Further, the wavelength of the pulsed light may be a specific wavelength that is absorbed by a specific component among the components constituting the subject, and may be a wavelength at which the light propagates to the inside of the subject. Specifically, when the subject is a living body, it may be 500 nm or more and 1400 nm or less.
In order to effectively generate photoacoustic waves, light must be irradiated in a sufficiently short time according to the thermal characteristics of the subject. When the subject is a living body, the pulse width of the pulsed light generated from the light source can be 1 nanosecond to 1000 nanoseconds.

<< Optical system 13 >>
The light emitted from the light source 11 propagates through the optical system 13 and is irradiated on the subject surface. An optical element such as a mirror or an optical fiber can be used for the optical system 13. In order to make the irradiation pattern of the pulsed light have a desired shape, the optical system 13 may be configured using a diffusion plate, a lens, or the like. The optical system 13 may be incorporated in a light irradiation unit 18 described later.

<< Subject 15 (light absorber 14) >>
The subject 15 does not constitute the present invention, but will be described below. The photoacoustic apparatus according to the present embodiment can be used for the purpose of diagnosing malignant tumors, vascular diseases, etc. of humans and animals, and monitoring the progress of chemical treatment. Therefore, the subject 15 is assumed to be a target site for diagnosis such as a living body, specifically breasts of human bodies or animals, each organ, blood vessel network, head, neck, abdomen, extremities including fingers and toes. The For example, if the human body is a measurement target, oxyhemoglobin or deoxyhemoglobin, a blood vessel containing many of them, or a new blood vessel formed in the vicinity of a tumor, or the like may be used as a light absorber. Further, a plaque of the carotid artery wall or the like may be a target of the light absorber. In addition, a dye such as methylene blue (MB) or indocyanine green (ICG), gold fine particles, or a substance introduced from the outside, which is accumulated or chemically modified, may be used as the light absorber.

<< Acoustic element 17 >>
The acoustic element 17 is means for detecting an acoustic wave and converting it into an analog electrical signal. The acoustic wave probe is also called a probe, an acoustic element, an acoustic wave detection element, an acoustic wave detector, an acoustic wave receiver, or a transducer. Since the acoustic wave generated from the living body is an ultrasonic wave of 100 KHz to 100 MHz, an element capable of receiving the above frequency band is used as the acoustic element 17. Specifically, a transducer using a piezoelectric phenomenon, a transducer using optical resonance, a transducer using a change in capacitance, or the like can be used.
In addition, when the photoacoustic apparatus according to the present embodiment has a function of performing ultrasonic imaging, the acoustic element 17 may have a function of transmitting an acoustic wave formed on an arbitrary wavefront. .

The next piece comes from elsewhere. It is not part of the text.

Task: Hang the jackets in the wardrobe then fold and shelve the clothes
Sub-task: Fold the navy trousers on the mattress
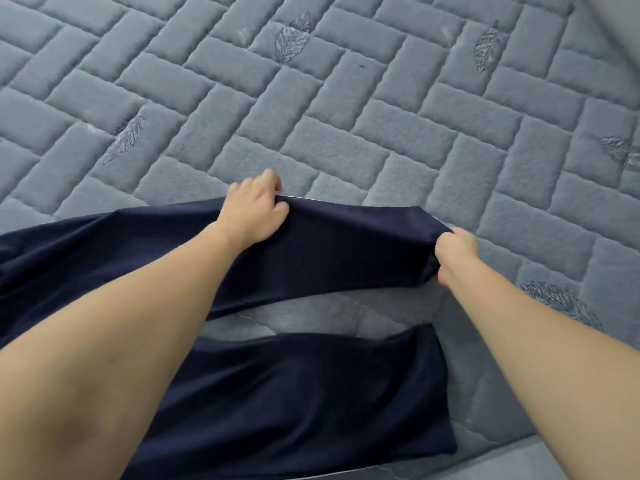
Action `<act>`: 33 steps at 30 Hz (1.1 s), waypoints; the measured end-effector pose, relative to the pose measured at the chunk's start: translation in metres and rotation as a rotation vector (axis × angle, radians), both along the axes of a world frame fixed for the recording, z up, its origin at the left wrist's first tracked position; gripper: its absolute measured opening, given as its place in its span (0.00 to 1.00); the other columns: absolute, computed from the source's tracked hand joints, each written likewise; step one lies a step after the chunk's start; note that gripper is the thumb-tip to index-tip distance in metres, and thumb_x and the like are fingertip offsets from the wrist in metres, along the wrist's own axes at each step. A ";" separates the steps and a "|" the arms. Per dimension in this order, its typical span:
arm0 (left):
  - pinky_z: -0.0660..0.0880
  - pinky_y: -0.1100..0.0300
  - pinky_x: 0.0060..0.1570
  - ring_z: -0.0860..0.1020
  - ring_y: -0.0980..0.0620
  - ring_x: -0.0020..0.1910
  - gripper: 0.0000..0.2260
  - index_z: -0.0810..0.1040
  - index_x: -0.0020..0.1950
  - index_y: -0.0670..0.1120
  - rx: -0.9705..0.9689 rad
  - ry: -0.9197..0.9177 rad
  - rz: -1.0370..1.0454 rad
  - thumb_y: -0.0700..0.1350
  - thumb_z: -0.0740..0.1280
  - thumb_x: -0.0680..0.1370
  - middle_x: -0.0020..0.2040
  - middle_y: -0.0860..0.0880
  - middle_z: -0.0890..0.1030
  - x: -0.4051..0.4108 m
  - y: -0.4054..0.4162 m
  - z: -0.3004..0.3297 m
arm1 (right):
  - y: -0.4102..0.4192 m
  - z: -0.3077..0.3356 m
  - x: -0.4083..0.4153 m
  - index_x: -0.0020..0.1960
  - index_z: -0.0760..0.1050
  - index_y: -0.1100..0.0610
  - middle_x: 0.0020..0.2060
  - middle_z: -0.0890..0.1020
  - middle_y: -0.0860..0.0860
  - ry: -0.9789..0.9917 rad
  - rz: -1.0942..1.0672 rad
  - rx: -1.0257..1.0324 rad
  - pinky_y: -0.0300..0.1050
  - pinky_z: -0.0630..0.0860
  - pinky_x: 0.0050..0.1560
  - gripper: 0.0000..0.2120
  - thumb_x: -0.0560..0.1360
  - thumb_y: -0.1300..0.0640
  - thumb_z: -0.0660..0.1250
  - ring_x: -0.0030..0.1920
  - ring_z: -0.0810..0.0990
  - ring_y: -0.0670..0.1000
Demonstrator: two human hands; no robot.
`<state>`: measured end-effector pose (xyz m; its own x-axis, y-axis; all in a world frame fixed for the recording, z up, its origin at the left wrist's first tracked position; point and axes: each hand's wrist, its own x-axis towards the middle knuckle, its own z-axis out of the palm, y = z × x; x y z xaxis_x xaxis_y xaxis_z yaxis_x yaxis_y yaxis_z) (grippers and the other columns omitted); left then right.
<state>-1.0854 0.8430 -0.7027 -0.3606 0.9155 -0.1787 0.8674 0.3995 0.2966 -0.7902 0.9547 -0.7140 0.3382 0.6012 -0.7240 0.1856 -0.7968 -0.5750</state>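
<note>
A: What lies closest?

B: The near leg of the navy trousers (294, 393), flat across the bed (346, 133), its end to the right. Both bare forearms reach over it from the bottom corners.

A: And beyond that leg?

B: A wedge of grey-blue bed cover shows between the two legs. Then comes the far leg, stretched from the left edge towards the right.

A: Where is the right hand (455, 252)?

B: At the far leg's right end. Its fingers are curled tight round the bunched cloth there, gripping it, and the fabric is pulled into folds at that point.

A: The left hand (254, 211)?

B: Further along the same leg, at its far edge, near the middle of the view. Thumb and fingers pinch that edge, and the cloth rises slightly into a ridge under them. A thin pale line shows at the edge beside the fingers.

A: Past the hands?

B: Only the bed cover, quilted in a brick-like pattern, with stitched leaf shapes scattered over it. A pale blurred surface sits at the top right corner.
</note>
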 end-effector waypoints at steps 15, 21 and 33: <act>0.41 0.35 0.74 0.42 0.47 0.79 0.29 0.45 0.81 0.55 -0.430 0.028 0.318 0.55 0.53 0.81 0.81 0.49 0.44 -0.149 -0.176 -0.015 | -0.140 0.002 -0.212 0.78 0.56 0.56 0.79 0.54 0.56 -0.614 1.486 0.527 0.53 0.47 0.77 0.30 0.76 0.59 0.57 0.78 0.51 0.55; 0.53 0.33 0.72 0.46 0.47 0.79 0.30 0.47 0.80 0.57 -0.340 0.024 0.602 0.49 0.56 0.82 0.81 0.51 0.43 -0.262 -0.305 0.005 | -0.242 0.002 -0.355 0.79 0.54 0.55 0.78 0.58 0.54 -0.497 1.960 0.801 0.51 0.58 0.73 0.29 0.79 0.57 0.56 0.75 0.59 0.54; 0.69 0.44 0.62 0.72 0.38 0.62 0.12 0.76 0.60 0.45 -0.203 -0.081 0.497 0.45 0.58 0.80 0.62 0.42 0.75 -0.384 -0.325 -0.029 | -0.227 -0.030 -0.450 0.78 0.56 0.55 0.75 0.60 0.56 -0.670 1.703 0.596 0.57 0.43 0.76 0.33 0.76 0.47 0.58 0.75 0.56 0.57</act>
<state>-1.4698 0.5182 -0.7318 -0.7192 0.5822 -0.3793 0.5366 0.8121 0.2291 -1.2401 0.7277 -0.7438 -0.6906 0.6319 -0.3517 0.7122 0.6787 -0.1790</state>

  An acoustic element having high sensitivity and a wide frequency band may be used. Specifically, piezoelectric elements using PZT (lead zirconate titanate), polymer piezoelectric film materials such as PVDF (polyvinylidene fluoride), CMUT (capacitive micromachined ultrasonic transducer), and Fabry-Perot interferometer were used. Things. However, the present invention is not limited to those listed here, and any one may be used as long as it satisfies the function as a probe.

As the acoustic element 17, a plurality of elements that transmit and receive acoustic waves may be arranged in an array, or a single element may be employed. The arrangement shape may be any configuration. In particular, it is preferable in terms of the principle of image reconstruction to arrange in a planar shape, a cylindrical shape, a spherical shape, or a part thereof. The example of FIG. 1 shows an example in which a plurality of acoustic elements 17 are arranged in a one-dimensional or secondary dimension.
By using such multidimensionally arranged acoustic wave detection elements, acoustic waves can be detected at a plurality of locations at the same time, and the measurement time can be shortened. As a result, it is possible to reduce the influence of the swing of the subject. However, when the acoustic elements can be scanned, it is not always necessary to have an array arrangement. Further, when only the change of the acoustic wave signal at a specific location is observed, that is, when imaging is not required, there is one acoustic element and scanning is not necessary.
In addition, you may further scan the acoustic element which is a multidimensional array, and may detect an acoustic wave in more various positions.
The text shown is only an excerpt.